_Assigned task_
With both ends included, transcribe exactly the records below from their first line to the line that contains "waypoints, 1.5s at".

_Data provided_

== Segment start ==

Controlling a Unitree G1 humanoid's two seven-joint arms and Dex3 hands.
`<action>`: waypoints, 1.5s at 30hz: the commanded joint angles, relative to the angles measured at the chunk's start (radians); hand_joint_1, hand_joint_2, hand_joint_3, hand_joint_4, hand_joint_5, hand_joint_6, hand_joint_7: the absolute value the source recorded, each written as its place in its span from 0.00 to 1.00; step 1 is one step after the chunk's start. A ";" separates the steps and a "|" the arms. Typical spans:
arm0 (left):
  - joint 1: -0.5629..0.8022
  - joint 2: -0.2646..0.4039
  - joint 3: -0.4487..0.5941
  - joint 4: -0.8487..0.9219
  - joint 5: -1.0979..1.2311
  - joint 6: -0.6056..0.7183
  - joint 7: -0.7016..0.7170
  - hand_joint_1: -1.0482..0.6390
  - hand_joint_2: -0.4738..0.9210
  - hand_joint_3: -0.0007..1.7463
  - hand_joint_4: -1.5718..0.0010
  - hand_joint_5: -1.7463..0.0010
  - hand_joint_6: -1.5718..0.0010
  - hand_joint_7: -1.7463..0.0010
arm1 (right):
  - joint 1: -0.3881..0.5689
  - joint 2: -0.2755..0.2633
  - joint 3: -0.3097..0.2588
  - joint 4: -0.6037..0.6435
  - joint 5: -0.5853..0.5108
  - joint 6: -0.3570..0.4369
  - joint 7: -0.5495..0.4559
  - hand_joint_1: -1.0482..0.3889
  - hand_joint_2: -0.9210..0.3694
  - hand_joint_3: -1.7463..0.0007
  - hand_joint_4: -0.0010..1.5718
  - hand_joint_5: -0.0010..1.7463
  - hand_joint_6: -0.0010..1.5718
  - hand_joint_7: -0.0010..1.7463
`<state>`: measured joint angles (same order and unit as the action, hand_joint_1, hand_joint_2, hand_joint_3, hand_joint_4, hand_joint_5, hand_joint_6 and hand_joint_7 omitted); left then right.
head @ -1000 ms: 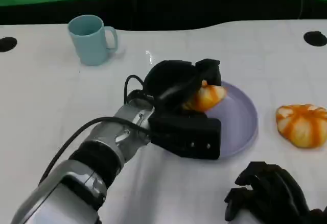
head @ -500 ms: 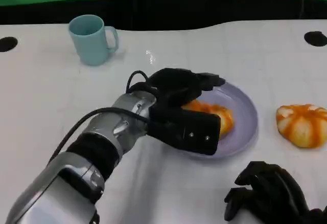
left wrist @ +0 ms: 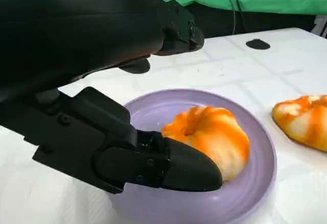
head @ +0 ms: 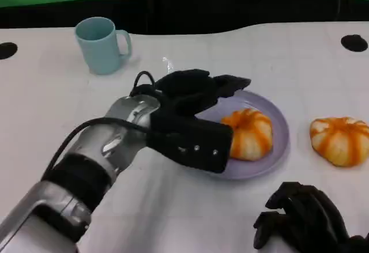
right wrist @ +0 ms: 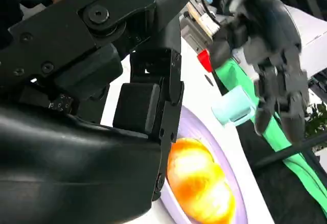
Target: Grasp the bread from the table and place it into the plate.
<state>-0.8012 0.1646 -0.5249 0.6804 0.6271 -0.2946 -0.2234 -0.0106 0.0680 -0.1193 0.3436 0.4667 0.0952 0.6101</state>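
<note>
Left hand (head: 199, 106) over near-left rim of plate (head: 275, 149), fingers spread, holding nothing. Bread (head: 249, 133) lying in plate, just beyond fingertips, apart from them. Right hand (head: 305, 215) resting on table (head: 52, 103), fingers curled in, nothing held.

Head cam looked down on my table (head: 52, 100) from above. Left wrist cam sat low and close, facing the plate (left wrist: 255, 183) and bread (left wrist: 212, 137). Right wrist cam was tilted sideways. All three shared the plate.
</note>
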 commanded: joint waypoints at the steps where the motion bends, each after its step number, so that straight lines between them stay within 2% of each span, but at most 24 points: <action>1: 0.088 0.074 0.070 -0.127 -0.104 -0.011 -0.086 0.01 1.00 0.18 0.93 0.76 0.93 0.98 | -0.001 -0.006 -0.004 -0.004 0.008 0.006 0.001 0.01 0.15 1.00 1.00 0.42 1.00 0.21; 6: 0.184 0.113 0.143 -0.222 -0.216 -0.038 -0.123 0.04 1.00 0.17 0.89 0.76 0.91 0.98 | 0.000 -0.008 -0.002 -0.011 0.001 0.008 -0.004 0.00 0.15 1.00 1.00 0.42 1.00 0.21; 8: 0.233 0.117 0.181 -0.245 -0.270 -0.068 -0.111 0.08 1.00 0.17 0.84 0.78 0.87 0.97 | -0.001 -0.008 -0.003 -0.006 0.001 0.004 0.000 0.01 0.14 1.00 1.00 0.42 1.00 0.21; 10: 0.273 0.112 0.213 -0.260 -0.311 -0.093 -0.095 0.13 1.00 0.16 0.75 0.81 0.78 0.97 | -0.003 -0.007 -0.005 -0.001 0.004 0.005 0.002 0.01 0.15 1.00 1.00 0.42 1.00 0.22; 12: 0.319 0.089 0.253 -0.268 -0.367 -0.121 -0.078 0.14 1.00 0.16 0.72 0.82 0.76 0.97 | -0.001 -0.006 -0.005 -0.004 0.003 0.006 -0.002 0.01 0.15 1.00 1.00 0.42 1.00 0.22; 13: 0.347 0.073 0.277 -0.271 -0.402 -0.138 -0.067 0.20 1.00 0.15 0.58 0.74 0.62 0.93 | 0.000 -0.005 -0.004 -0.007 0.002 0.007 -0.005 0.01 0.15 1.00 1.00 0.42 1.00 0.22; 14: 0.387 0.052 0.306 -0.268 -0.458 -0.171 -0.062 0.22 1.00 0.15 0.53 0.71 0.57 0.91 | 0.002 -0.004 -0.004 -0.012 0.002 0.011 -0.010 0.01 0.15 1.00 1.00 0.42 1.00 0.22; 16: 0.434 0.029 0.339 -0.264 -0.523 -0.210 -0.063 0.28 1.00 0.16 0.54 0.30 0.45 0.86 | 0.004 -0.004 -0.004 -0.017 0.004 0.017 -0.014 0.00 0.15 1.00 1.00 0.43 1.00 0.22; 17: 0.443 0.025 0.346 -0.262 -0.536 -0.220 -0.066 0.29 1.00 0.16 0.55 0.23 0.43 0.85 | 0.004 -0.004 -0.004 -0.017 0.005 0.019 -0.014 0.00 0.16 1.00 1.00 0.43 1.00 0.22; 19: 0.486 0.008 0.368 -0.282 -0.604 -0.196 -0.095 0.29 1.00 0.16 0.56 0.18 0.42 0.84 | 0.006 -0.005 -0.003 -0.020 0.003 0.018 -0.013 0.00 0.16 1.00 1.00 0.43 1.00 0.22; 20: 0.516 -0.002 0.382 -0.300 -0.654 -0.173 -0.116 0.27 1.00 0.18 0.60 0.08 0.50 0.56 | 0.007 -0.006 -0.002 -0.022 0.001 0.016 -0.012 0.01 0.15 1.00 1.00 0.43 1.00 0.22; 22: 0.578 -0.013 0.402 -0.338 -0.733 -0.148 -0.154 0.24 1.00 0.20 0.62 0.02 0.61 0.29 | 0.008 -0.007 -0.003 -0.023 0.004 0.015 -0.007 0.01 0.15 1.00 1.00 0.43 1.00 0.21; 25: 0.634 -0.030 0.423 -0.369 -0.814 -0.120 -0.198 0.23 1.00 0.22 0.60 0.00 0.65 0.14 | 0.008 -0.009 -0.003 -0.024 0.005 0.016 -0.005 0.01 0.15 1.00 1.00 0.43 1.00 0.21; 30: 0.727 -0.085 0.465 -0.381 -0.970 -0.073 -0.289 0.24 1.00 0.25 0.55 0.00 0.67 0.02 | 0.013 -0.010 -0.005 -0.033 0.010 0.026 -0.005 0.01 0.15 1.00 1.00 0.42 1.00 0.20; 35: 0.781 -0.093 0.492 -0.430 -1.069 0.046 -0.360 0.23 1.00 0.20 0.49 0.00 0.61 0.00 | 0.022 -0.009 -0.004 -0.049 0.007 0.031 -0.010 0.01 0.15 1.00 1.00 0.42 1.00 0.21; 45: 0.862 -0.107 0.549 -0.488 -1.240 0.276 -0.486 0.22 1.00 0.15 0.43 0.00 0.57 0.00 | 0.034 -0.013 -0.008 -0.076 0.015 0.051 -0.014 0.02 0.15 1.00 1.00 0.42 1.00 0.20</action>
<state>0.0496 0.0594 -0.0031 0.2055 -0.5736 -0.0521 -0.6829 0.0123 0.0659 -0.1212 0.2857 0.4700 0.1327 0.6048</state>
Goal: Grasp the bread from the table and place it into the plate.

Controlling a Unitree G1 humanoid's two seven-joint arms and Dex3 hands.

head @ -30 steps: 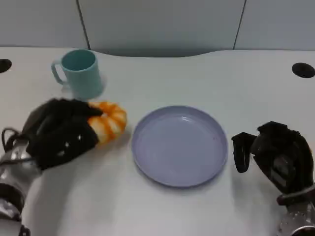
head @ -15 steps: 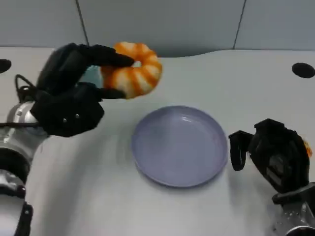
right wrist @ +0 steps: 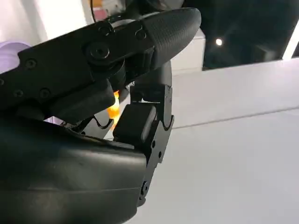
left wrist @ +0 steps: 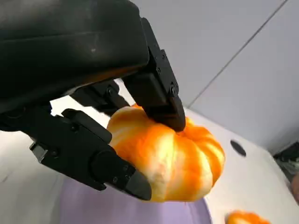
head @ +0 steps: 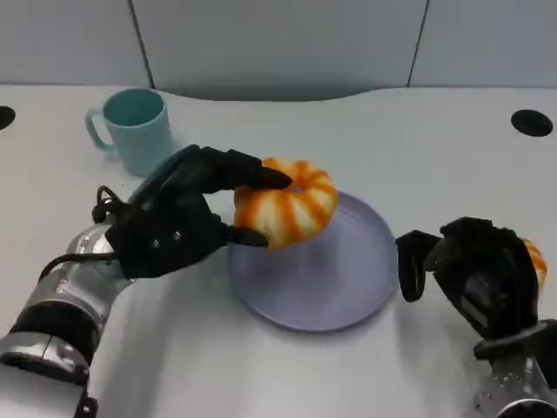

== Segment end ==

_Exercise solution_
Controlling a Unitree G1 humanoid's two seven-joint arms and Dex3 hands.
`<action>`: waypoints, 1.5s at 30hz: the commanded joint angles, relative to the angles measured at the chunk's start (radians); hand_joint_1, hand_joint_2, hand_joint_3, hand_joint_4, hand_joint_5, hand_joint_6, hand_joint_7: the absolute value the source recorded, each written as its place in its span from 0.00 to 1.00; step 1 is one step after the chunk's start. A ";" separates the steps and a "|" the arms. Typical spans:

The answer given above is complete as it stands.